# Difference between " upper bass", " mid bass" and " lower bass"



## chetanappu007

Hi guys, can anyone explain the difference between " upper bass", " mid bass" and " lower bass". Please explain in simple terms as i am no good with the technical terms. Just curious about it as most of the headphones reviews talk about these things. Give examples if possible.
  
 Thanks in advance.
  
 I use Bayerdynamic dt770 pro 80ohm headphones with a Fiio E11 amp. I really enjoy listening to them at normal volume level but,when i increase the volume a bit high i feel that the sound coming from these headphones are somehow not very clear and the bass is not very accurate or tight( it feels like it is somewhat muddy). I am just trying to understand what this is all about. Also please do give me suggestions on how to improve the sound quality of the headphones. If i have posted this in the wrong section, forgive me.


----------



## mikeaj

Bass is the low frequencies.  Upper bass would be the kinda low frequencies, mid bass would be the pretty low frequencies (lower than upper bass), and lower bass would be the really low frequencies (lower than mid bass).  I don't think there's a standard for precise definitions for which frequencies, so there may be some disagreement and confusion with regards to the language used.  There are a couple issues with this, but this might help:
http://www.independentrecording.net/irn/resources/freqchart/main_display.htm
   
  They only divide bass into "Sub Bass" and "Bass" there, but it's the same idea.  Sub (lower) bass is lower.
   
   
  As for what's going on when you're listening...some people might blame the amp or headphones, but it could be a number of other things (personally I really doubt it's the amp at fault, unless you have a defective sample).  First of all, ears are weird, and we hear things differently at different volumes—not just how loud things are, but some aspects are masked and others brought forth more; the balance changes.  That's normal, and these kinds of effects exist no matter what setup you have.  Maybe increased volume is letting you hear details or problems with some part of your setup (possibly a cruddy music recording, a low bitrate file, maybe some really flaky audio source that's connected to the E11).  Or maybe the volume's just too high for your ears.  Maybe you accidentally also turned the bass boost on.


----------



## chetanappu007

Thanks a lot for the link, it has helped me a lot in understanding the different sounds. 
  Coming to the issue with the headphones, i use lossless audio files(.flac) and play them in my laptop.
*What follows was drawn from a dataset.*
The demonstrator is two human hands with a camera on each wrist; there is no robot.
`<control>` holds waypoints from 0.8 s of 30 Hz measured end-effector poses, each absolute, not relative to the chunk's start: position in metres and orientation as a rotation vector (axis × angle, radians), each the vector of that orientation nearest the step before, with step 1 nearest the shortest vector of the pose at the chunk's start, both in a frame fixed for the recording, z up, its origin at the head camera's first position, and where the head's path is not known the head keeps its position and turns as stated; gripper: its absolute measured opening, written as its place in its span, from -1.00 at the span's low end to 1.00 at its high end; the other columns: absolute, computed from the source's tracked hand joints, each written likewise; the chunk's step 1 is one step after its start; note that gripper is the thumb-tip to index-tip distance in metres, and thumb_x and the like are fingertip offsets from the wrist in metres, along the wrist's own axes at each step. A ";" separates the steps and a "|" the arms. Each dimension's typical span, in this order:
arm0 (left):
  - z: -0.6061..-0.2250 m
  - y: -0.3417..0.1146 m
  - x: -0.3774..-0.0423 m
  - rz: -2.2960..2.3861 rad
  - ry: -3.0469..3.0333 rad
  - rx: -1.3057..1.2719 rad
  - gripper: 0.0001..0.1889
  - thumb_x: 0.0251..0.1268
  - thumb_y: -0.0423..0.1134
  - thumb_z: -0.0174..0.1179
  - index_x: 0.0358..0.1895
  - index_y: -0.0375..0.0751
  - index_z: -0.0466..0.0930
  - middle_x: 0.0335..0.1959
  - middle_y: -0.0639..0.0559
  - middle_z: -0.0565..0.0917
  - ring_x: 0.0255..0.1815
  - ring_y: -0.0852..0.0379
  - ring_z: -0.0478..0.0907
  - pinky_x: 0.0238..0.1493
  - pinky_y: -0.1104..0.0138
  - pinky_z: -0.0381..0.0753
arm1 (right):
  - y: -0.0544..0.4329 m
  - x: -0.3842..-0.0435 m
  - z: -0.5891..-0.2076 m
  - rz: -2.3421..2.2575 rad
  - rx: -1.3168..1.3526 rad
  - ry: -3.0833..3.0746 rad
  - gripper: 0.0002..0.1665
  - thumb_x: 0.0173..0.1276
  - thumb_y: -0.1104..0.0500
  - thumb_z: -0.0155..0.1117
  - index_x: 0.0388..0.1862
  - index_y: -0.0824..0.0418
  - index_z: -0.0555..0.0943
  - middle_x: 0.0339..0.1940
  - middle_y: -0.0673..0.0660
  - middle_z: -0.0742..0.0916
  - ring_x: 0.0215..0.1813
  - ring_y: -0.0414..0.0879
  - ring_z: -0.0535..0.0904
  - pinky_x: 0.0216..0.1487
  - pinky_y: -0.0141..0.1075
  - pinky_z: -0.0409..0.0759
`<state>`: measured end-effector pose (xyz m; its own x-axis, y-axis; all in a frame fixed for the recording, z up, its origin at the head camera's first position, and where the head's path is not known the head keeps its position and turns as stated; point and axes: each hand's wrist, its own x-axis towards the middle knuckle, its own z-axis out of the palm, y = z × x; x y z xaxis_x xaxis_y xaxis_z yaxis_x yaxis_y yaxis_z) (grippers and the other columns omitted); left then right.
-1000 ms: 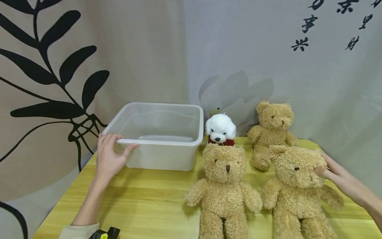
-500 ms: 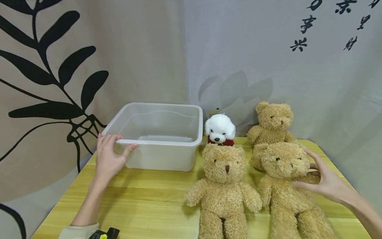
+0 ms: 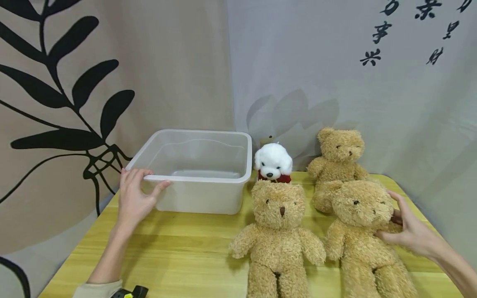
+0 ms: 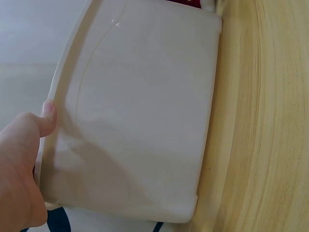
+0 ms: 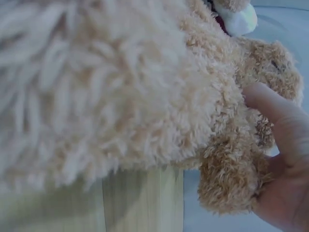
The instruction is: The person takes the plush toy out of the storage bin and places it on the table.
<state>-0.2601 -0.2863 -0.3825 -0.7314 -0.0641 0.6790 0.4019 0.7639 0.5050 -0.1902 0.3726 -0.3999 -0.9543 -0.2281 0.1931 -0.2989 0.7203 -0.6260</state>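
My left hand [image 3: 136,198] grips the front left corner of a translucent white plastic storage bin [image 3: 201,196], thumb on the outer wall and fingers over the rim. In the left wrist view the thumb presses against the rim of the bin [image 4: 140,106]. At the right, my right hand [image 3: 413,227] holds a tan teddy bear [image 3: 367,244] by its side near the neck and arm. The right wrist view has the thumb of the hand [image 5: 285,140] on the fur of the bear [image 5: 145,96]; the other fingers are mostly hidden behind it.
A second teddy bear [image 3: 281,236] lies left of the held one. Behind are a smaller seated teddy bear [image 3: 340,153] and a white plush dog [image 3: 273,161] beside the bin. Fabric curtains [image 3: 298,62] hang behind the wooden table [image 3: 186,252].
My right hand has gone from the bear's head down to its neck and arm. The bear shifted left, then slightly back right. My left hand stays on the bin.
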 end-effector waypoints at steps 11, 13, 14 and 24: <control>-0.384 -0.286 -0.261 -0.854 -2.232 -0.263 -0.47 0.08 -0.10 0.53 -0.09 -0.46 0.54 -0.11 -0.35 0.57 0.23 -0.39 0.33 0.62 0.02 -0.27 | 0.395 -0.186 -0.402 1.105 0.355 -2.905 0.43 0.24 0.33 0.48 0.63 0.15 -0.46 0.34 0.85 0.07 0.18 0.68 0.34 -0.07 0.29 0.64; -0.384 -0.286 -0.262 -0.853 -2.232 -0.265 -0.47 0.08 -0.10 0.53 -0.09 -0.46 0.54 -0.11 -0.35 0.57 0.22 -0.38 0.34 0.62 0.00 -0.27 | 0.396 -0.185 -0.401 1.160 0.314 -2.929 0.43 0.31 0.27 0.44 0.62 0.03 -0.53 0.36 0.86 0.01 0.20 0.81 0.18 -0.08 0.45 0.55; -0.384 -0.287 -0.262 -0.852 -2.233 -0.264 -0.47 0.08 -0.10 0.53 -0.09 -0.46 0.54 -0.11 -0.36 0.57 0.21 -0.38 0.35 0.62 -0.01 -0.27 | 0.396 -0.184 -0.401 1.191 0.299 -2.938 0.42 0.35 0.24 0.41 0.61 -0.03 -0.56 0.38 0.86 -0.05 0.20 0.85 0.10 -0.11 0.55 0.46; -0.378 -0.287 -0.260 -0.866 -2.293 -0.263 -0.44 0.13 -0.07 0.51 -0.03 -0.49 0.54 -0.03 -0.43 0.58 0.27 -0.41 0.29 0.62 -0.03 -0.27 | 0.402 -0.181 -0.395 1.070 0.375 -2.845 0.18 0.43 0.27 0.34 0.67 -0.11 -0.26 0.28 0.50 0.45 0.06 -0.63 0.38 -0.17 -0.49 0.59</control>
<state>-0.2599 -0.2874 -0.3779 -0.7598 -0.0433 0.6487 0.3963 0.7602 0.5149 -0.1808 0.4019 -0.3953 -0.9669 -0.1998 0.1587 -0.2548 0.7262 -0.6385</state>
I don't use the bass boost function on my amp as these hedphones are already bass heavy. As you have said it may be also because of the high volume levels because different people hear differently. But i definitely want to try everything i can do to resolve the issue before blaming my ears.
  Thanks for the reply, keep the suggestions coming in.


----------



## RPGWiZaRD

For me it goes:
   
      0 - 80Hz: Lower-bass / subbass range
   80 - 150Hz: Mid-bass
  150 - 250Hz Upper-bass
   
  You can download for example Audacity which is freeware program which can generate sinwave frequencies, where you could for example compare how 50Hz vs 100Hz vs 200Hz sounds like.
   
  If you want some examples for example the thumping here is what I'd concider midbass & upperbass which is often used in techno/trance:
http://www.youtube.com/watch?v=NpgzpxVk7qU
   
  Some subbass (very low), the low-humming only:
http://www.youtube.com/watch?v=FonmhUBsXOY
   
  The DT770 Pro aren't known for having a tight bass, it's very subbass skewed, so it's rather slow. Subbass = slower decay (rumbles), midbass & upper-bass = faster decay / "punches". Both DT770 Pro and XB700 were too subbass skewed for my taste, I want equally strong mid & subbass personally so both the "rumble" and "punching" is balanced in volume.  Particularly important for hardstyle which combines these different bass frequencies, there you talk about a punch & kick which refers to mid/upper bass & subbass.
   
http://www.youtube.com/watch?v=RgIdLni_FOM
http://www.youtube.com/watch?v=WGJNTcznPUo


----------



## chetanappu007

RPGWiZaRD your answer is really awesome and simple. You explained it all with just 2 words " *rumbles" *and *" punches".* You are exactly right my headphones are good when it comes to these rumbles, but the punches are muddy at high volumes. According to you these headphones are made that way. Is there any way i can make the mid and upper bass more tight and controlled?


----------



## RPGWiZaRD

Quote: 





chetanappu007 said:


> RPGWiZaRD your answer is really awesome and simple. You explained it all with just 2 words " *rumbles" *and *" punches".* You are exactly right my headphones are good when it comes to these rumbles, but the punches are muddy at high volumes. According to you these headphones are made that way. Is there any way i can make the mid and upper bass more tight and controlled?


 
   
  Well different amps bring different results but it may just be the wrong headphone for you which it was for me but for me it wasn't just the lacking midbass but also very recessed midrange versus a bit too pronounced highs for my liking.


----------



## iim7V7IM7

Here is another way to think about it....

Low Bass 20 - 80 Hz

Pipe Organ down to <20 Hz 
Piano down to 28 Hz
5-string bass down to 30 Hz
4-string bass down to 41 Hz
Cello down to 63 Hz

Mid Bass 80 - 320 Hz

Guitar down to 80 Hz
Timpani Drum down to 90 Hz
Tenor Sax down to 110 Hz 
Trumpet down to 170 Hz
Flute down to 250 Hz

It's not about test signals, it's about music (at least to me). 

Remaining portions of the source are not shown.